Add butter, half-and-half, and crumbled bacon. Stir well and remove from heat. Place pan of grits in refrigerator to cool. Once grits have reached 70 degrees, gently fold in cheese. Pack mixture into buttered, shallow baking dish. Grit layer should be approximately ¾-inch thick. Refrigerate until cold and thickened. Using a 1-inch diameter biscuit cutter, cut small rounds out of grit mixture. These should be ¾ inch thick and the approximate size of a quarter.
For the tasso gravy: Bring 3/4 cup water to a boil. Add chicken base, cooked tasso ham and paprika. Return to boil. Add 1/3 cup roux to thicken and simmer for 1 minute. Remove from heat and stir in chopped parsley.
For the shrimp: Heat a small amount of butter in a skillet until hot. Saute shrimp just until they turn pink throughout.
To assemble: Saute grits cakes in butter to lightly brown on both sides. Remove from skillet and drain. Place ½ teaspoon of tasso gravy and a half of a shrimp on top of grit cake.

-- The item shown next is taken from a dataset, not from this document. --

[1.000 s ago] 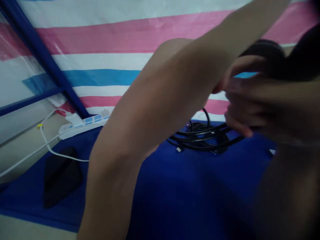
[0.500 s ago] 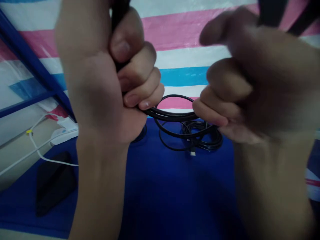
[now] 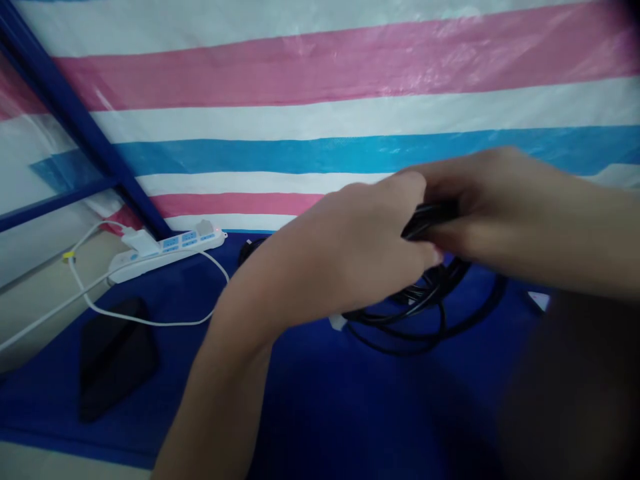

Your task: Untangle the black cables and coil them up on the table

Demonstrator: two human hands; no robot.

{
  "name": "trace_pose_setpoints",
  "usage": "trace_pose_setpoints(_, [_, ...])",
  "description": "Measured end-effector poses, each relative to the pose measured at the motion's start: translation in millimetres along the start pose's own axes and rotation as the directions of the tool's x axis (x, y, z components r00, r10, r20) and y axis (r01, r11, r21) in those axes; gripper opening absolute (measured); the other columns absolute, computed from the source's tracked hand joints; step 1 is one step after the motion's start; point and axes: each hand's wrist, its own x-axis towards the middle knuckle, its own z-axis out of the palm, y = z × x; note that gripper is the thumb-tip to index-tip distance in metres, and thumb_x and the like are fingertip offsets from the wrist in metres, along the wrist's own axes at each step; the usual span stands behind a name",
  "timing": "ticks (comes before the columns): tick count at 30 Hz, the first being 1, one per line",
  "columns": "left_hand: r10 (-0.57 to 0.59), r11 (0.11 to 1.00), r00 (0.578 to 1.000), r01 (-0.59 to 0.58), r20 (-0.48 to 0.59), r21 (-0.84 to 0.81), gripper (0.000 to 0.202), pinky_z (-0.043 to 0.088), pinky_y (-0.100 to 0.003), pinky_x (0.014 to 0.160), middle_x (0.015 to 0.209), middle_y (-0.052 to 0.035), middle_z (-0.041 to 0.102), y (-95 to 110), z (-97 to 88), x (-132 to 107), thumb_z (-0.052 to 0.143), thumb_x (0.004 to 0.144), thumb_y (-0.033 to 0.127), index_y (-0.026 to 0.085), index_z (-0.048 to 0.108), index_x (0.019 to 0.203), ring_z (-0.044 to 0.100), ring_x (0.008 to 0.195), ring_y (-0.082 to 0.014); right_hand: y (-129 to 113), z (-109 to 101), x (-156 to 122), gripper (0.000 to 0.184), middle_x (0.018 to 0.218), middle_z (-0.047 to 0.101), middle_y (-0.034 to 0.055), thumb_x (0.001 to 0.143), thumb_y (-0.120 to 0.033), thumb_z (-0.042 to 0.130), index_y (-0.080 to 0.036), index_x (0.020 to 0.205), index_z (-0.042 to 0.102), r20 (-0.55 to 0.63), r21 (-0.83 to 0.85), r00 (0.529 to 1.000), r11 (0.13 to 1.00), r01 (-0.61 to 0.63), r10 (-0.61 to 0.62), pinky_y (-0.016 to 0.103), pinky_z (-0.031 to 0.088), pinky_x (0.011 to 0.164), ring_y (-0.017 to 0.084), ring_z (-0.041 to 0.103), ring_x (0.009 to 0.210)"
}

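A looped black cable (image 3: 460,323) hangs beneath my two hands, just above the blue tabletop. My left hand (image 3: 357,247) shows its back and is closed round the bundle from the left. From the other side, my right hand (image 3: 493,207) grips the same bundle, thumb and fingers meeting close to the left hand's fingertips. Most of the left fingers are hidden, and the right hand is slightly blurred. A whitish piece (image 3: 337,323), perhaps the cable's plug, shows under my left hand. Other dark strands behind the loops cannot be clearly separated.
A white power strip (image 3: 167,253) with a plug and white cord (image 3: 145,324) lies at the back left. Nearer is a flat dark object (image 3: 117,360). A blue frame post (image 3: 75,113) rises left, before a striped sheet (image 3: 300,157). A small white-tipped item (image 3: 539,301) lies right.
Both hands have come down from high in the view, and the left has swung right. They were apart with cable stretched between them; now they meet on the bundle.
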Motion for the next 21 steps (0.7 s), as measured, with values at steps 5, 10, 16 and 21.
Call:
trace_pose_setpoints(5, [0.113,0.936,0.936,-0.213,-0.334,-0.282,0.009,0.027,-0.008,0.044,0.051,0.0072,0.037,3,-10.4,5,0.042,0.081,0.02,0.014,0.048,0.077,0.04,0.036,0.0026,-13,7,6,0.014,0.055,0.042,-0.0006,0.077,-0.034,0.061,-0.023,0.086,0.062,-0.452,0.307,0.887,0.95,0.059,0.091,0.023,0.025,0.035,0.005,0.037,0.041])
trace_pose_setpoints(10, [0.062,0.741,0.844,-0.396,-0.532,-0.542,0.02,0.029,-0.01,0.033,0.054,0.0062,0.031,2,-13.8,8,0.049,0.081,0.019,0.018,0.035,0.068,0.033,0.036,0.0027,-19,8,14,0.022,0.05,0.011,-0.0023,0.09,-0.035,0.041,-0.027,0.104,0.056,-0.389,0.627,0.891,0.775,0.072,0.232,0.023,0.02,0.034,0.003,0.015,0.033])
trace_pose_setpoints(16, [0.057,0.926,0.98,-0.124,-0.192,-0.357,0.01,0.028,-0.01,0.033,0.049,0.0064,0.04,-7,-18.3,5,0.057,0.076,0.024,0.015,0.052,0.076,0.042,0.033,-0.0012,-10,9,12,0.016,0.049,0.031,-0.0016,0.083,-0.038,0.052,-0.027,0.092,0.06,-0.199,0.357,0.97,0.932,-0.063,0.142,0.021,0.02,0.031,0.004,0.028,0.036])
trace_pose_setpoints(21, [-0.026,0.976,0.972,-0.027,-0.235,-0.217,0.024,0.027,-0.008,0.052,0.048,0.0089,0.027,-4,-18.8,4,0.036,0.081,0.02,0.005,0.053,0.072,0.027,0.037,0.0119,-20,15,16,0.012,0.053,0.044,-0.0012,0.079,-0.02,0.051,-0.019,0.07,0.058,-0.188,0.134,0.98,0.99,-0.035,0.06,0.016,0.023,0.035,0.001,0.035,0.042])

Serve warm and garnish with chive spear.
Luscious Pimento Cheese
11/2 pounds extra sharp white cheddar cheese, grated
1 (10-ounce) jar stuffed green olives, drained and chopped
1 (12-ounce) jar roasted red peppers, drained and chopped
1/2 cup freshly grated Parmesan cheese
1/2 cup mayonnaise
2 tablespoons chopped parsley
1/2 teaspoon freshly ground black pepper
1/4 teaspoon cayenne pepper
1 tablespoon minced onion
1/2 cup sliced almonds, toasted
Combine all ingredients. Refrigerate several hours before serving. Serve with crackers.
— From “The Best of the Best From South Carolina” by Gwen McKee and Barbara Moseley (Quail Ridge Press, $16.95). Recipe reprinted from “Faithfully Charleston” produced by St. Michael’s Church.
Makes 100 buttons
1 cup margarine, softened
2 cups self-rising flour, sifted
1 tablespoon Worcestershire sauce
2 cups grated sharp cheese
2 cups puffed rice cereal, such as Rice Krispies
½ teaspoon red pepper or to taste
Combine margarine and remaining ingredients; mix thoroughly.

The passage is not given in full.